NDDL : Le "oui" du monde patronal morbihannais
# Transport-logistique

NDDL : Le "oui" du monde patronal morbihannais

Une quinzaine de réseaux économiques morbihannais ont affiché leur soutien au projet d'aéroport à Notre-Dame des Landes. Les entreprises mettent en avant leurs besoins de connexions avec l'Europe et pointent le risque de départ de sièges sociaux si NDDL ne voyait pas le jour.

Notre-Dame des Landes résonne bien au-delà des Pays de la Loire. Limitrophe, le Morbihan et le monde patronal entendent faire entendre leurs voix.

Le maintien des centres de décision

À l'origine de cette prise de parole, l'UE Medef 56 et une quinzaine de réseaux morbihannais. Pas de méprise sur le message passé : des affiches prônent le « oui ». Et derrière les slogans, il y a également les fondements/les explications de cette mobilisation. « Pourquoi être favorable au projet de Notre-Dame des Landes ? Parce qu'un tel équipement est le gage du maintien des centres de décision dans notre département et pour permettre l'internationalisation de nos entreprises », note Jean-Pierre Rivery, président du Medef du Morbihan. Les partisans du projet mettent aussi dans la balance le recrutement de cadres : « pour les accueillir ainsi que leurs familles, pour donner à nos jeunes bien formés de s'épanouir ici, il nous faut des transports ». Les entrepreneurs entendent s'appuyer sur cette infrastructure pour poursuivre le développement de leurs ventes à l'international. « La Bretagne compte plus de 3 500 entreprises exportatrices et plus de 500 établissements étrangers sont implantés dans la région. » L'arrivée prochaine de la LGV ne suffit pas à ces entrepreneurs. « Cette ligne permettra de rallier rapidement Paris mais, aujourd'hui, les enjeux sont tels qu'il faut se poser la question de rallier l'Europe et le monde », pointe Gaël Patou, président de l'ACB pour qui, sans ce projet, la tentation sera forte de délocaliser les sièges sociaux à proximité des grands centres de décision, au premier rang duquel on retrouve Paris.

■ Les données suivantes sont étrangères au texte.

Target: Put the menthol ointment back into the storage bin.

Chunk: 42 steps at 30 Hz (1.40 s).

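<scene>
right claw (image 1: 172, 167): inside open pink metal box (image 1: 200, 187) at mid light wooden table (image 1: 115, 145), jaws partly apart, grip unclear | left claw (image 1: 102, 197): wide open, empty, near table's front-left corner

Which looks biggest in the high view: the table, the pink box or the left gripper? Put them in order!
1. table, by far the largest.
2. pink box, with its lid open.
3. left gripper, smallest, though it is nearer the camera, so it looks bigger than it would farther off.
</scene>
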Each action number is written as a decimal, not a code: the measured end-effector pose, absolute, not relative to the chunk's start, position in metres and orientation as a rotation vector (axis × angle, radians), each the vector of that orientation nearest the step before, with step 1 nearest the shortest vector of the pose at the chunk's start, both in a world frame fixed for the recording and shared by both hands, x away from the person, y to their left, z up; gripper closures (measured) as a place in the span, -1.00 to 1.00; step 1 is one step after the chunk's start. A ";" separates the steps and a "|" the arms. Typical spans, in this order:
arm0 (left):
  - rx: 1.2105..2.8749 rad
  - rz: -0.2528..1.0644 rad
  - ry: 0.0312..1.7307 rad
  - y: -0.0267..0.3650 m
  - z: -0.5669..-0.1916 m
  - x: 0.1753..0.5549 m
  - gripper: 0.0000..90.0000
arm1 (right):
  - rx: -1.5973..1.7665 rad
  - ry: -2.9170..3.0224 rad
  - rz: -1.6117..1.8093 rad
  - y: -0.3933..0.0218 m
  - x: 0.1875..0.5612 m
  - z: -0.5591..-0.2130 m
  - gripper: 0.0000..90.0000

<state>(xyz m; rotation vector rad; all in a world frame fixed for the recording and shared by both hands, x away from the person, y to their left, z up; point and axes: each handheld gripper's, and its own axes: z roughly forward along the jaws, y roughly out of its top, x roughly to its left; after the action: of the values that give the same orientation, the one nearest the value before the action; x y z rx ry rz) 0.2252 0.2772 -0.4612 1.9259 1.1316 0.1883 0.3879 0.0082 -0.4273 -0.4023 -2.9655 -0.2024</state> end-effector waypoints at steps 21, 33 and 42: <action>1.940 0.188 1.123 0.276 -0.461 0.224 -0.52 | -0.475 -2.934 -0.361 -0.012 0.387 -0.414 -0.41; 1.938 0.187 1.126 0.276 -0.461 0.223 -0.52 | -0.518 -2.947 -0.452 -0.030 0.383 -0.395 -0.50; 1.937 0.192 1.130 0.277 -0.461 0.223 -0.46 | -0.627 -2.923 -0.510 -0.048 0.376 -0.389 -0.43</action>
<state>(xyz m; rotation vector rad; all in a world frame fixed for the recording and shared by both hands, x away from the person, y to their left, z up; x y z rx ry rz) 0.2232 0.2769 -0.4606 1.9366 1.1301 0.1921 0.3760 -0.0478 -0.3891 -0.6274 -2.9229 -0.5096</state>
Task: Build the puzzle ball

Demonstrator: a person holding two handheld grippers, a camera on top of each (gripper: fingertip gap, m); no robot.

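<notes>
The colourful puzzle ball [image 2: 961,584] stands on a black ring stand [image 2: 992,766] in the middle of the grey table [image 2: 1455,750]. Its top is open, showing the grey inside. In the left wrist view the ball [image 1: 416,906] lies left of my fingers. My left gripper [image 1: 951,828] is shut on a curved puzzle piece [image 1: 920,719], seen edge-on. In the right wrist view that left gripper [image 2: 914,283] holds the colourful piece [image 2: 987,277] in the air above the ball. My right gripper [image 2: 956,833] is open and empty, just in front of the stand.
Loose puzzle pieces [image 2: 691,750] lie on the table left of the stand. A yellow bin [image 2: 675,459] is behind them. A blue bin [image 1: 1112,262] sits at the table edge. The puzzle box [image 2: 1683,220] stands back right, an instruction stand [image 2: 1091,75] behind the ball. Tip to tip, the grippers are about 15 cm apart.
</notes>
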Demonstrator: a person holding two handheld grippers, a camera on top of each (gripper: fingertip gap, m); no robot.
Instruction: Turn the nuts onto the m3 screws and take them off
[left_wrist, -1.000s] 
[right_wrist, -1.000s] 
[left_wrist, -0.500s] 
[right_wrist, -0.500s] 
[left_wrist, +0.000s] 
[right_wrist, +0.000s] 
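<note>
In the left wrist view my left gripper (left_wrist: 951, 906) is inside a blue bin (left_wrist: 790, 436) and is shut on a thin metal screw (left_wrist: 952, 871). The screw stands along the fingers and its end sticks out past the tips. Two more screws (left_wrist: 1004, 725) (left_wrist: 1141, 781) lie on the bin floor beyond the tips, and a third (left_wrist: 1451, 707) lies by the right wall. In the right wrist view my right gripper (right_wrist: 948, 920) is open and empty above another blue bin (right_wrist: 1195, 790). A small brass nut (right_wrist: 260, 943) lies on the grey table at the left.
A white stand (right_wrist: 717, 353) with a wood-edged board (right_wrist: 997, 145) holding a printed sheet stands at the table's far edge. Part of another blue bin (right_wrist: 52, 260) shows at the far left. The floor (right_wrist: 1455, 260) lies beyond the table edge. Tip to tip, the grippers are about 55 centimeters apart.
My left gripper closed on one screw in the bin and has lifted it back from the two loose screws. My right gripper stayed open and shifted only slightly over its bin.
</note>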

« Un casse-tête actuellement pour rallier l'Europe »

A l'instar des réseaux, les dirigeants prennent aussi la parole. Jean-Luc Lancelot, dirigeant de Sigmaphi (135 salariés et 25 millions d'euros de chiffre d'affaires) livre son expérience de clients suisses ou allemands qui partent à 15 h de chez eux pour être à 8 h, le lendemain à Vannes. « C'est un vrai souci. Il faut faciliter les trajets en Europe. J'irai même plus loin même si ce n'est peut-être pas politiquement correct : ne serait-ce pas plus judicieux de regrouper les lignes entre Lorient, Nantes et Rennes. Ces trois aéroports desservent Lyon. Un seul décollage, ce serait aussi plus écologique non ? »

Désenclavement et retombées

Un autre acteur du pays de Vannes, InVivo NSA affiche son soutien au projet. Comptant quelque 40 nationalités au sein de son siège social, l'entreprise vit à l'heure internationale. « Nous devons pouvoir nous projeter pour continuer à accueillir nos clients et pour nous déplacer. » La notion de désenclavement et de décentralisation est aussi mise en avant. « C'est aussi un projet de territoire. La construction de cet aéroport permettrait d'offrir une manne importante pour le secteur des travaux publics », argumente Vincent Cowet de la CGPME.

Des voix divergentes

Si le monde patronal s'accorde en majorité autour de ce projet, un entrepreneur ne partage pas cet avis. Florent de Kersauson, P-dg de Nestadio Capital, ne cache pas un avis bien divergent. À grands renforts de photos et de commentaires souvent empreints d'une bonne touche d'humour, il défend l'actuel aéroport. En région si le monde patronal est plutôt favorable à l'équipement, les entreprises finistériennes soutiennent Brest qui répond à leurs besoins.

L'Ille et Vilaine favorable

En Ille-et-Vilaine, le monde économique se dit largement "pour" la réalisation de l'aéroport du grand Ouest à Notre-Dame des Landes. « Bien sûr que nous sommes pour ! Je le dis depuis très longtemps », ajoute Joël Chéritel, président du Medef Bretagne.